▶ _What the task requires_
In the listing below, find the line containing "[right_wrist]" and the line containing "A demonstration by". Repeat exactly those two lines and every line between them.

▶ _Excerpted data_
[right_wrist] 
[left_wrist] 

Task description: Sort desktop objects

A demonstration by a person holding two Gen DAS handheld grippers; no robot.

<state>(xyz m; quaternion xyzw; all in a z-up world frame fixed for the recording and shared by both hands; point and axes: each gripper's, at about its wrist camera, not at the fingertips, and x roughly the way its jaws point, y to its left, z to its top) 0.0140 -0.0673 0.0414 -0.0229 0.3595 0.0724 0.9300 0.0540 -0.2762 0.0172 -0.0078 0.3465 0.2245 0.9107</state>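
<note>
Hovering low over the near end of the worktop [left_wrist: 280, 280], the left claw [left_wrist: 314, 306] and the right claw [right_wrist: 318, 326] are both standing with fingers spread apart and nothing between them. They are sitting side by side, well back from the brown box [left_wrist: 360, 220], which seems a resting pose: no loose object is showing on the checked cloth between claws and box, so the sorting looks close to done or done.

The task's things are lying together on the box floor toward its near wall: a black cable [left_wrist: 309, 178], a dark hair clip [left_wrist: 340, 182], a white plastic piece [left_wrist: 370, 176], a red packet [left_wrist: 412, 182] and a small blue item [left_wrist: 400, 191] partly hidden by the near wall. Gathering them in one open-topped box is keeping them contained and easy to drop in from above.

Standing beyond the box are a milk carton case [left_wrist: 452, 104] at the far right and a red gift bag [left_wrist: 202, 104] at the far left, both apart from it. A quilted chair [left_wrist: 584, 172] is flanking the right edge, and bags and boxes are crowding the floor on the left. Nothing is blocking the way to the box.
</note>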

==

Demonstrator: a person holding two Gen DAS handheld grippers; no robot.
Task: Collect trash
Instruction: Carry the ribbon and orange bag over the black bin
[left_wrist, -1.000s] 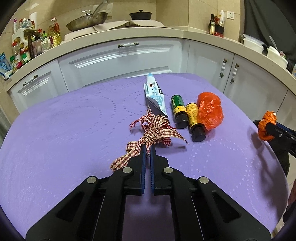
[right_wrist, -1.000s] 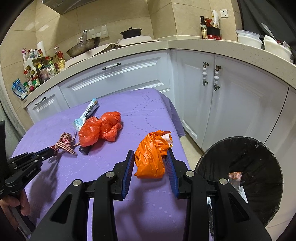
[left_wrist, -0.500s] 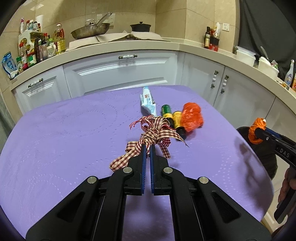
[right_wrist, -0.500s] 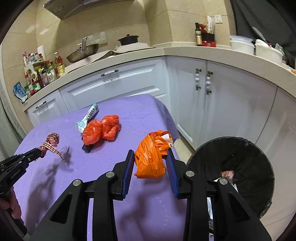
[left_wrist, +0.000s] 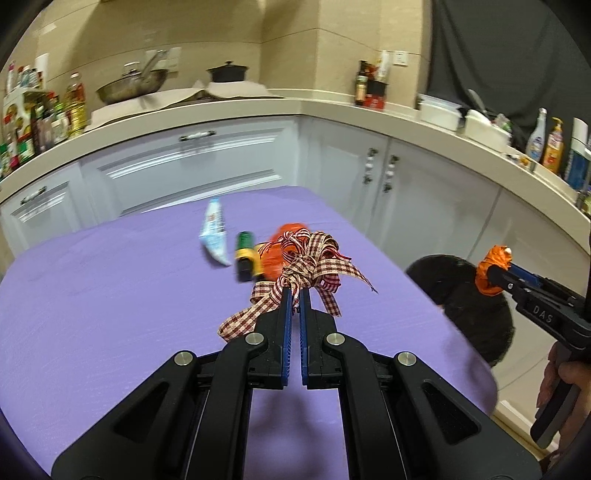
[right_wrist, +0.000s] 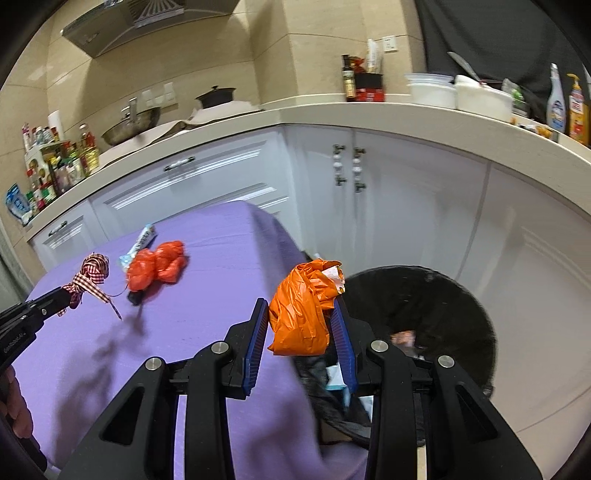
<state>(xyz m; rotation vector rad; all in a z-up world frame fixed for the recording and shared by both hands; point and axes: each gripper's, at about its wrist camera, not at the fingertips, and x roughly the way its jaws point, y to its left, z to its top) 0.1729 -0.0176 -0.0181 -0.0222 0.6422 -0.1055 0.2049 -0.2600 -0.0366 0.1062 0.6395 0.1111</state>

▶ _Reply_
[right_wrist] 
[left_wrist] 

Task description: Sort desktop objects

A demonstration by a person holding two Gen DAS handheld grippers; no robot.

The complete output has now been given.